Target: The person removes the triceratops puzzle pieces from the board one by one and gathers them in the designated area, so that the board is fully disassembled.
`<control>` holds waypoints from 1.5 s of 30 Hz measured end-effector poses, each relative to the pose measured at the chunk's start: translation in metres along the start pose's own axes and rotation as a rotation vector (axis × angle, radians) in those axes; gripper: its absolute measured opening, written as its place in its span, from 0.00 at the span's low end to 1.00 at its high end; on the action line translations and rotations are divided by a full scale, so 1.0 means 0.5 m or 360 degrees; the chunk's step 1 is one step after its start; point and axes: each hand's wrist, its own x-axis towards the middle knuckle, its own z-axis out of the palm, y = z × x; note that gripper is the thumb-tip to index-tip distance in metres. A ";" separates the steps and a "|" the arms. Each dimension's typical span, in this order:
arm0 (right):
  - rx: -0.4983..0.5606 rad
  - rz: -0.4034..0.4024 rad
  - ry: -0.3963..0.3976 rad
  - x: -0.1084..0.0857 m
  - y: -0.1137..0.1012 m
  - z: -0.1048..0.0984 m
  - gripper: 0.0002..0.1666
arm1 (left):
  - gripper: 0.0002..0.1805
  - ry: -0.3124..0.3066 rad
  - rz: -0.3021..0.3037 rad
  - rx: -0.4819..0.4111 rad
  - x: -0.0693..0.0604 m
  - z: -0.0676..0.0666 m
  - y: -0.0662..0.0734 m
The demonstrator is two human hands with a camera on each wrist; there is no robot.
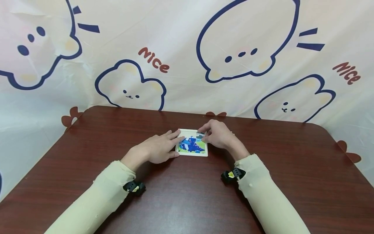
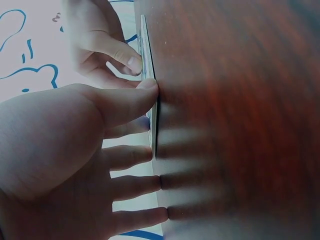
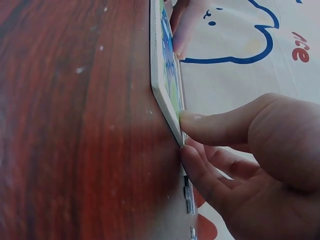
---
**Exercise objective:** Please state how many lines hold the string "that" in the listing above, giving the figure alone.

**Result of the task:** 2